# What you should do:
Without the pictures, copy all of the data exactly.
━━━━━━━━
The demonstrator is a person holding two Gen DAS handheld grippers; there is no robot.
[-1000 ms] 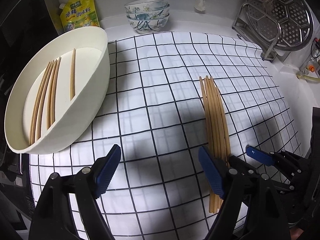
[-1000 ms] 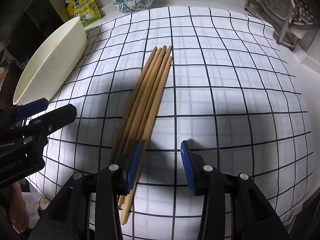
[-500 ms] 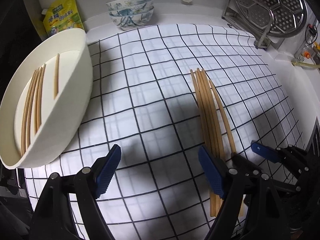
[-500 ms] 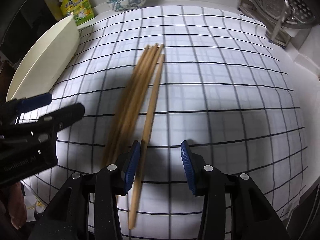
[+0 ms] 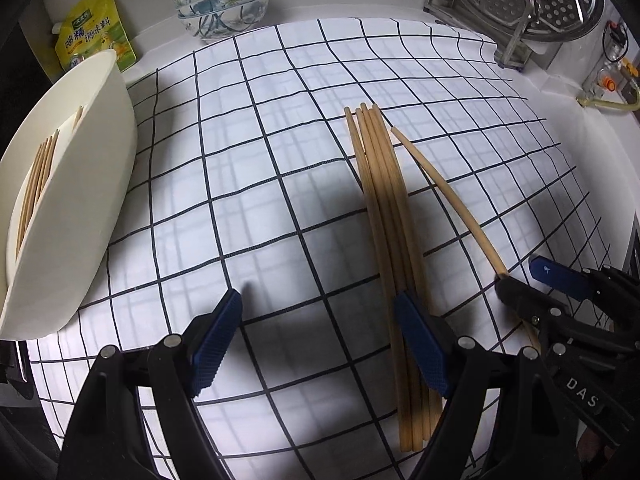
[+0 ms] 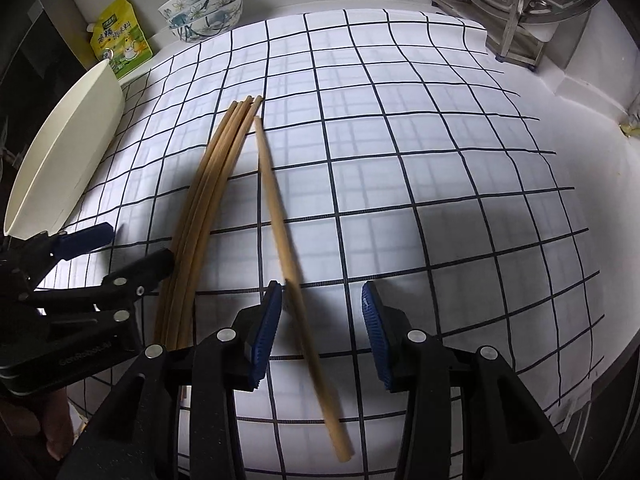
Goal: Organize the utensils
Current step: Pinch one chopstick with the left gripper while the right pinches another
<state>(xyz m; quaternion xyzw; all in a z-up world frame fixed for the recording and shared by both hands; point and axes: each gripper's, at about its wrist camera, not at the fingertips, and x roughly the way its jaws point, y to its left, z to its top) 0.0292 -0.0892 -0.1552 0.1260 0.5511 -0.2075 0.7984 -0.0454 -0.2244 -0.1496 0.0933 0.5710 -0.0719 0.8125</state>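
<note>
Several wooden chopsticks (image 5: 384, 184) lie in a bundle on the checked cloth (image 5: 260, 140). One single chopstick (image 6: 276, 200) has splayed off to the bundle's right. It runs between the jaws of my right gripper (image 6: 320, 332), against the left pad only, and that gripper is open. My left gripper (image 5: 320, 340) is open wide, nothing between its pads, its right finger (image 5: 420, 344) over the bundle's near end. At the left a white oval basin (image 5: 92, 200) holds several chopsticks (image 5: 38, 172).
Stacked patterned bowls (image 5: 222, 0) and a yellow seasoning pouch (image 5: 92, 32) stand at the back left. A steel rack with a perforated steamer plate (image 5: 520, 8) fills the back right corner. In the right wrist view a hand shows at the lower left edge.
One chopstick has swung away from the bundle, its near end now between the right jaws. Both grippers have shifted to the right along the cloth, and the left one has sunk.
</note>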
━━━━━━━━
# Answer:
The demonstrator is a person holding two Gen DAS handheld grippers; there is no robot.
[-1000 ms] 
[-1000 ms] 
[-500 ms] 
[-500 ms] 
[+0 ms] 
[+0 ms] 
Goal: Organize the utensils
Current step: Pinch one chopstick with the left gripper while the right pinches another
<state>(xyz m; quaternion xyzw; all in a z-up world frame fixed for the recording and shared by both hands; point and axes: each gripper's, at about its wrist camera, not at the fingertips, and x roughly the way its jaws point, y to its left, z to its top) 0.0292 -0.0892 -0.1552 0.1260 0.5511 -0.2075 0.7984 -0.0454 -0.2244 -0.1496 0.0933 0.5710 -0.0719 0.8125</state>
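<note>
Several wooden chopsticks (image 5: 384, 184) lie in a bundle on the checked cloth (image 5: 260, 140). One single chopstick (image 6: 276, 200) has splayed off to the bundle's right. It runs between the jaws of my right gripper (image 6: 320, 332), against the left pad only, and that gripper is open. My left gripper (image 5: 320, 340) is open wide, nothing between its pads, its right finger (image 5: 420, 344) over the bundle's near end. At the left a white oval basin (image 5: 92, 200) holds several chopsticks (image 5: 38, 172).
Stacked patterned bowls (image 5: 222, 0) and a yellow seasoning pouch (image 5: 92, 32) stand at the back left. A steel rack with a perforated steamer plate (image 5: 520, 8) fills the back right corner. In the right wrist view a hand shows at the lower left edge.
One chopstick has swung away from the bundle, its near end now between the right jaws. Both grippers have shifted to the right along the cloth, and the left one has sunk.
</note>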

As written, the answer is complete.